Latest inflation numbers could shift focus of campaign to economy, federal debt
Published August 18, 2021 at 2:17 pm
OTTAWA — The election spotlight could shift today to Canada’s pandemic-ravaged economy and debt-laden federal finances as Statistics Canada reveals its consumer price index for July.
The annual pace of inflation was 3.1 per cent in June, down from 3.6 per cent in May when the consumer price index posted its largest yearly increase in a decade.
The inflation rate has exceeded the Bank of Canada’s target of two per cent since April and some economists expect it to creep as high as 3.9 per cent in the fall.
Bank of Canada governor Tiff Macklem has argued that price increases are temporary — the result of supply chain disruptions during COVID-19 lockdowns — and that allowing inflation to remain temporarily high will help the economy rebound from the pandemic-induced recession.
He has said Canadians can be confident that the central bank will keep the cost of living under control as the economy reopens, even as it maintains its record-low benchmark interest rate of 0.25 per cent.
However, some economists believe inflation could spike higher and last longer than Macklem suggests.
And persistently high inflation would put pressure on the bank to increase interest rates, which would make it exponentially more costly for the federal government to carry its staggering debt load.
The 2021 budget forecasts that the debt will double to $1.4 trillion by 2026.

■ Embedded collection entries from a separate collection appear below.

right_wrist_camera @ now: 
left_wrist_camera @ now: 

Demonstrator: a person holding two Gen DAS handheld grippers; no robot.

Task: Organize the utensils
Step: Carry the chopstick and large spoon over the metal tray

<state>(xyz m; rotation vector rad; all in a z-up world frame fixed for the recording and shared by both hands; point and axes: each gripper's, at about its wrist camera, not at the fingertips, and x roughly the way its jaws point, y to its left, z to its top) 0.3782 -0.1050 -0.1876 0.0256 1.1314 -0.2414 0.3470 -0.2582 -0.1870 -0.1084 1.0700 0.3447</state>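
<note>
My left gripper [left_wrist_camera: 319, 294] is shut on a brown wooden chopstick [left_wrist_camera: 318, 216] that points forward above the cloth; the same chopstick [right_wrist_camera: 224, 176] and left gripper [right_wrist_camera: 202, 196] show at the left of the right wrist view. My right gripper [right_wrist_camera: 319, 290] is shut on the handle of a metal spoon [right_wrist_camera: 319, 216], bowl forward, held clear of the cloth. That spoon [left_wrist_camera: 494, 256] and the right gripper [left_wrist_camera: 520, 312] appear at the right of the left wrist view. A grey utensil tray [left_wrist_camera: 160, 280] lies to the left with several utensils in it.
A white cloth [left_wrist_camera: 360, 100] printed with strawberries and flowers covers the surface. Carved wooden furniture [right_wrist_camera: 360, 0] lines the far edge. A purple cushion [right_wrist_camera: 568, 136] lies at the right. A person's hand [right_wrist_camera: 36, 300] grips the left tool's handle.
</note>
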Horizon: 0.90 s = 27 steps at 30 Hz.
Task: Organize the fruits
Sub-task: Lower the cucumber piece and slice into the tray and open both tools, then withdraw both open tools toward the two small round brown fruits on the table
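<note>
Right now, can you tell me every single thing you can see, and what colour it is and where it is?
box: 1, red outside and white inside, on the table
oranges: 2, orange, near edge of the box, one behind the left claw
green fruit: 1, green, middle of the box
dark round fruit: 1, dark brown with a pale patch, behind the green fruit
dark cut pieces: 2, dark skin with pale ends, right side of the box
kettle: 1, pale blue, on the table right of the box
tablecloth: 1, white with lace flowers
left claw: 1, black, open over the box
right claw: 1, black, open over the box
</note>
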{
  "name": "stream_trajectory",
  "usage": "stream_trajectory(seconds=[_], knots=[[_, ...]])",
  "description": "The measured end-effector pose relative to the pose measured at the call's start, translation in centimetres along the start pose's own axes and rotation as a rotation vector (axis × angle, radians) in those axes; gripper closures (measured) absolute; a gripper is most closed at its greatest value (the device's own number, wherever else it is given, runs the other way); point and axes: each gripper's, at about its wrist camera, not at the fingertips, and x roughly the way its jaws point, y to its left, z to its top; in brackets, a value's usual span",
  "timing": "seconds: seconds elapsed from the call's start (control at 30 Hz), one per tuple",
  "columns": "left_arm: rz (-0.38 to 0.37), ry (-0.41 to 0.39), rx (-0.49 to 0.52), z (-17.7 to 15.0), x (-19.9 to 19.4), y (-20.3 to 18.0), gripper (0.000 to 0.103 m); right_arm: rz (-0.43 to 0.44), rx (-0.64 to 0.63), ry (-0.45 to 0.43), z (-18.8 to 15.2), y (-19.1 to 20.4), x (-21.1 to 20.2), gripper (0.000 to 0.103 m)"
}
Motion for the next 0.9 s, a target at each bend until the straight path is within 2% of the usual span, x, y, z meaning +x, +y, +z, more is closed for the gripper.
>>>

Conservatives have blamed the Liberal government for “out-of-control” inflation and accused the Bank of Canada of being in cahoots to enable the Liberals to finance their massive pandemic relief spending.
Conservative MP Pierre Poilievre refers to it as an “inflation tax that transfers money from the have-nots to the have-yachts,” pushing up the price of necessities like food and fuel and sending housing prices into the stratosphere, beyond the reach of working-class Canadians.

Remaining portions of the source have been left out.